Grammar of enterprise modelling

Grammar of enterprise modelling


The "grammar" presented here is intended to be a brief, summarizing guide to the CyberEnterprise enterprise model. The individual bullet points should always be seen in conjunction with the previous sections.

Information Models

  • Information models are initially only purely linguistically formed structures of words/phrases.
  • Consequently, information models obey the usual grammatical categories of natural languages. (Example: companies, parts, outgoing invoices, date are nouns, add, subtract, calculate are verbs, earliest, lowest, maximum are adverbs or adjectives)
  • Each information unit of an information model must therefore be able to be described exactly in terms of language.
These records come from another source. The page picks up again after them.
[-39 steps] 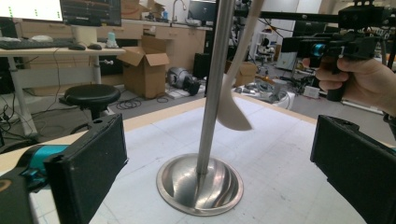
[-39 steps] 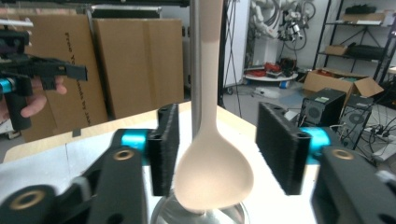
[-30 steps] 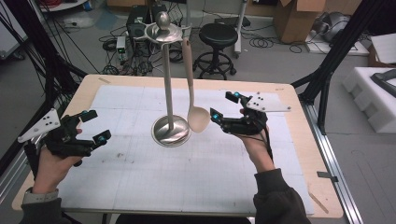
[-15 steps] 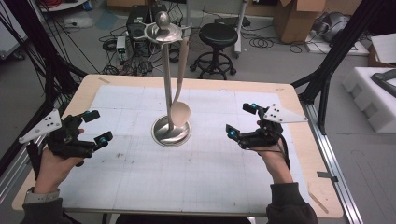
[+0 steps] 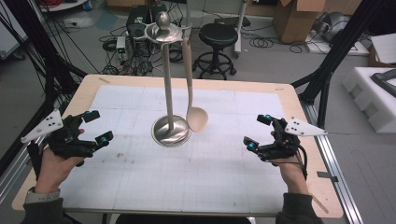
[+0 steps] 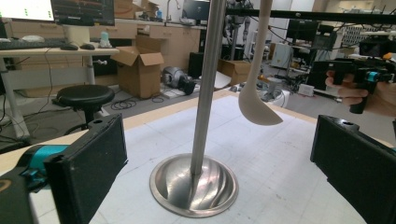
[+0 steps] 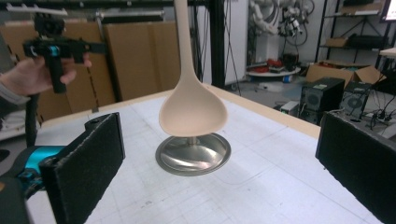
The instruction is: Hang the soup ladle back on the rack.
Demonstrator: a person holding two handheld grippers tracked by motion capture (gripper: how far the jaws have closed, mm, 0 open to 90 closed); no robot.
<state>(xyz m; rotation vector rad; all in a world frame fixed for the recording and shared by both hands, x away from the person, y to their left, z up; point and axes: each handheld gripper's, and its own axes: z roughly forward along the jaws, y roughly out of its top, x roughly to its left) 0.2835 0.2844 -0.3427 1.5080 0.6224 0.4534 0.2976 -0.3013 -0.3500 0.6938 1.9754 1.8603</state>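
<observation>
Since the ladle (image 5: 197, 120) hangs by its handle from the ring at the top of the stand (image 5: 168, 84), with its bowl in the air just beside the round base, I judge the step in hand to be clearing off without disturbing it. The right gripper (image 5: 256, 130) sits well off to the right over the surface (image 5: 224, 186). Its jaws have just been opening and now stand wide apart with nothing between them. The left gripper (image 5: 99, 126) hovers well off to the left, jaws apart too and empty. From its own view the pole stands in the gap between its jaws, but farther off and untouched.

To do this well, I would keep both grippers low and out at the sides, as they are. The stand is tall and thin on a small base, so I reckon a knock to the pole or a brush against the bowl could set the ladle swinging or tip the lot. From the right gripper view the bowl faces me straight ahead, so any move forward would meet it. I would go sideways or back instead.

I cannot tell from here how deep the handle sits on its hook, so I would watch for sway before calling it hung. I would also mind the cables trailing from each gripper, keeping them off the base.
</observation>
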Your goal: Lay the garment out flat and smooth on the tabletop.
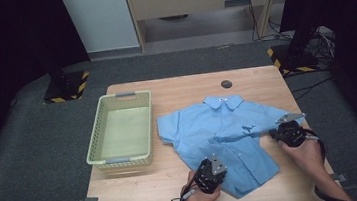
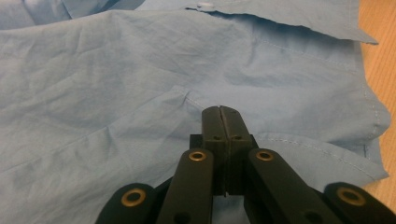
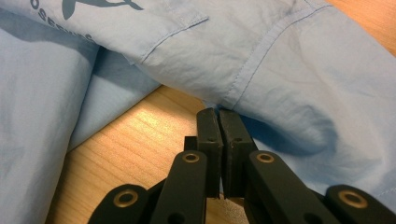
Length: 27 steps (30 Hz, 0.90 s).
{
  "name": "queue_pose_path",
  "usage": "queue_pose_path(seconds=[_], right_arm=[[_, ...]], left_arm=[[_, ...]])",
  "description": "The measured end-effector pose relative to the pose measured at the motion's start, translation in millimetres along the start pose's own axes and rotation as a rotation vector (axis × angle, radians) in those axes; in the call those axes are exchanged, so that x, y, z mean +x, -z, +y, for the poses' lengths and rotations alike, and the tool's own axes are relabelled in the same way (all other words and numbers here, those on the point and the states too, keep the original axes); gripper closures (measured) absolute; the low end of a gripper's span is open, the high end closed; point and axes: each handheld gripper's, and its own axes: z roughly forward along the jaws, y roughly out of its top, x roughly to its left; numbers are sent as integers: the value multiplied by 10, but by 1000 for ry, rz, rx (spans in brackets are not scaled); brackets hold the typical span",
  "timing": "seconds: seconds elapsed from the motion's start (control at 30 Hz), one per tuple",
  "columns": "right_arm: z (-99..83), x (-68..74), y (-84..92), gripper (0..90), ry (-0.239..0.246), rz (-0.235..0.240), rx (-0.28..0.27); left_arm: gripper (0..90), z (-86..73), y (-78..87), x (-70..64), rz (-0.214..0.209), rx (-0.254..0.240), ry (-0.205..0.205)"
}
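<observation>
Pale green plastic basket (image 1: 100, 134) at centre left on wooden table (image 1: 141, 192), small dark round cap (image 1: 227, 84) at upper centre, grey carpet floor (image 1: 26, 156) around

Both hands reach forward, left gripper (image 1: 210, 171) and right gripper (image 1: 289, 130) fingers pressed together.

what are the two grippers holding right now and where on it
Both hold the blue shirt. The left gripper pinches a fold of fabric in the lower front panel; the right gripper pinches the edge by the seam where sleeve meets body, below the chest pocket.
</observation>
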Motion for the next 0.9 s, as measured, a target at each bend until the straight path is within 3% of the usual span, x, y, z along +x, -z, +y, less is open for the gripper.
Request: queue_pose_path(seconds=[0.17, 0.33, 0.53, 0.9], right_arm=[[-11, -22, 28, 886, 14, 26, -5], [-14, -123, 86, 886, -21, 62, -10], [-23, -248, 160, 886, -33, 97, -13], [-86, -492, 182, 885, -95, 57, 7]], left_arm=[[900, -19, 99, 60, 22, -14, 9], [900, -78, 185, 169, 48, -12, 29], [900, -125, 315, 252, 89, -8, 16], [900, -240, 533, 444, 131, -23, 56]])
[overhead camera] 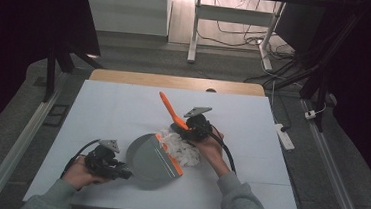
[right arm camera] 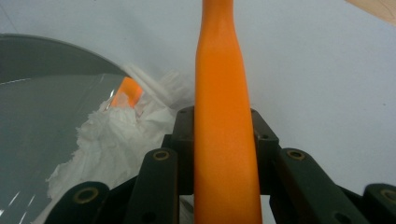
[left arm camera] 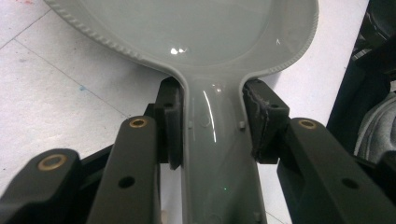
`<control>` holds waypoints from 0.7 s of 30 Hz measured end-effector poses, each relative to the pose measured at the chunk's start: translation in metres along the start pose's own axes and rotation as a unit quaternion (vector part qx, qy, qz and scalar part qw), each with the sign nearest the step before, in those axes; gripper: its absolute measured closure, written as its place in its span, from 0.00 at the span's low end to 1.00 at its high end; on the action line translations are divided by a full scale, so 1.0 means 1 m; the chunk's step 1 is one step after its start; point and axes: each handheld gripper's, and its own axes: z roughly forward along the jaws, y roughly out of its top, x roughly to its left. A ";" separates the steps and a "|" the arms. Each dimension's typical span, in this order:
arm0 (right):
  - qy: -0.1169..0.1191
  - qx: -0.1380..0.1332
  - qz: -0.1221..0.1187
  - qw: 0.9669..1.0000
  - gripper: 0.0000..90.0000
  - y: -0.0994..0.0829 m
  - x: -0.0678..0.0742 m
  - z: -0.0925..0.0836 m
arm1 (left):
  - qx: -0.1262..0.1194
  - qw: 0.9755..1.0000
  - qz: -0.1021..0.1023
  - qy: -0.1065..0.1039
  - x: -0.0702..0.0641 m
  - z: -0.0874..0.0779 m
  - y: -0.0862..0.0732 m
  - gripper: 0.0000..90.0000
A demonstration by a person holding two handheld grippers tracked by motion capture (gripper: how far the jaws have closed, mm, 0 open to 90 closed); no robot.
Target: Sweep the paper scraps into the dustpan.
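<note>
Tissue (overhead camera: pixel 184 149), crumpled and white, lies mid-bench just beyond the orange lip of the grey dustpan (overhead camera: pixel 154 159), touching it. It looks feather-light and soft (likely to drag or catch rather than slide), so sweeping seems wiser than pinching; the stiff tools are best held by their handles, as now. The left claw (left arm camera: pixel 212 123) is clenched on the dustpan's glossy handle, both pads flat against its sides, with the left hand (overhead camera: pixel 80 172) low at the near left of the white bench (overhead camera: pixel 113 109). The right claw (right arm camera: pixel 223 140) grips the orange brush handle (right arm camera: pixel 223 116), which slants up and away to the far left, the right hand (overhead camera: pixel 210 146) just right of the tissue.
</note>
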 end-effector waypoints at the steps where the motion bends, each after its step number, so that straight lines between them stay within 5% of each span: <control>1: 0.001 0.000 0.000 1.000 0.78 0.000 0.001 0.000 | 0.000 1.000 0.000 0.000 0.000 0.000 0.000 0.69; 21: 0.043 -0.002 -0.036 0.998 0.78 0.001 0.033 -0.004 | 0.000 1.000 -0.001 0.000 0.000 0.000 0.000 0.69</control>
Data fields, entities and relations

  • Data fields are the smallest information units of an information model.
  • Data (fields) are formed from simple and/or complex data types (objects). (Example: text (STRING, MULTIPLE_STRING), real numbers with or without unit (INTEGER, CX_NUMERIC, CX_FLOAT, CX_VALUE), date (CX_DATE, CX_SPAN_DATE, CX_PERIODIC_DATE))
  • Data (fields) are grouped into semantically related entities (classes). (Example Person CX_PERSON, Part/Article CX_ITEM)
  • Entities can be restricted in their validity depending on their use (validity, security, domains).
  • Entities can be extended by any entities, data (fields) and/or relations (container principle, slots).
  • Relationships between entities are basically to be regarded as mutual (back references), but cannot be implemented in this way for purely technical reasons.
  • Existence or non-existence of data (fields), entities and/or relations in an entity has per se its own information content.
  • Relationships themselves can be extended or changed in their information content (wrapper concept, description of the edge).
  • Entities, their data (fields) and the relations to other entities are defined and manipulated with the help of an IT system.

Company model

  • An enterprise model defines a (technically) fundamental but (business-oriented) limited or expandable network of relationships between entities.
  • The (technical) network of relationships between these (technically) different entities is independent of its use.
  • A use-case only defines the scope of use and the view on data (fields) and their relations among each other, but not its (technical) basic structure.
  • Identical (technical) entities can be distinguished in their (business-oriented) use (concept of pseudo-classes).
  • Entities of an enterprise model are (technically) differentiated into information data (Basis objects), master data (business objects), transaction data (transactions (OLTP)) and accounts (data cubes (OLAP)).

Master data

  • "Master data" is divided into "real things" (material, tangible) and "concepts" (immaterial, non-tangible).
  • "Terms" stand for themselves or have a relationship to "real things". In this context, you have the task of describing the properties/function of real things (role concept). (Example: Company (material)/customer (immaterial), building (material)/warehouse (immaterial))
  • "Real things" can be related to any number of "terms" and/or extended by any number of "terms".
  • "Terms" can(should) only be related to other "terms" if the "terms" are orthogonal to each other. (Example: cost center / warehouse)
  • "Master data" can be categorized/structured. (Example: companies by sales areas, articles by article groups)
  • "Master data" are described in more detail by means of "Information data". (see section Data fields, entities and relations)
  • "Master data" form the focus for "Transaction data".
  • "Master data" can have any number of "accounts" (monitors) defined from different processing aspects, which hold the corresponding "transaction data". (Example: Financial accounting account with journal data, customer sales account with A/R invoices)

Motion data

  • "Transaction data" can be booked and unbooked with rules (business logic).
  • "Transaction data" changes the status and accounts of related "master data" during each posting transaction using the data (fields) accessible via "transaction data" (business process I). (Example transaction (rule) description for goods receipt document: Quantity delivered increases the stock of an article warehouse account)
  • "Transaction data" changes its own status with every posting activity (business process II). (Example: Order status: opened, issued, ordered, cancelled)
  • "Transaction data" has "transaction data" as predecessor and successor (business process III). (predecessors and successors relations)


  • "Accounts" have any number of sub-accounts of any dimensions, which are created automatically by means of rules.
  • "Accounts" and their sub-accounts are only posted to using rules, i.e. setting and changing data (fields) and registering or deregistering "transaction data".
  • "Accounts" and their sub-accounts support the "drill-down" up to "transaction data". "Accounts" and their sub-accounts support "roll-up" up to the "master data" they contain.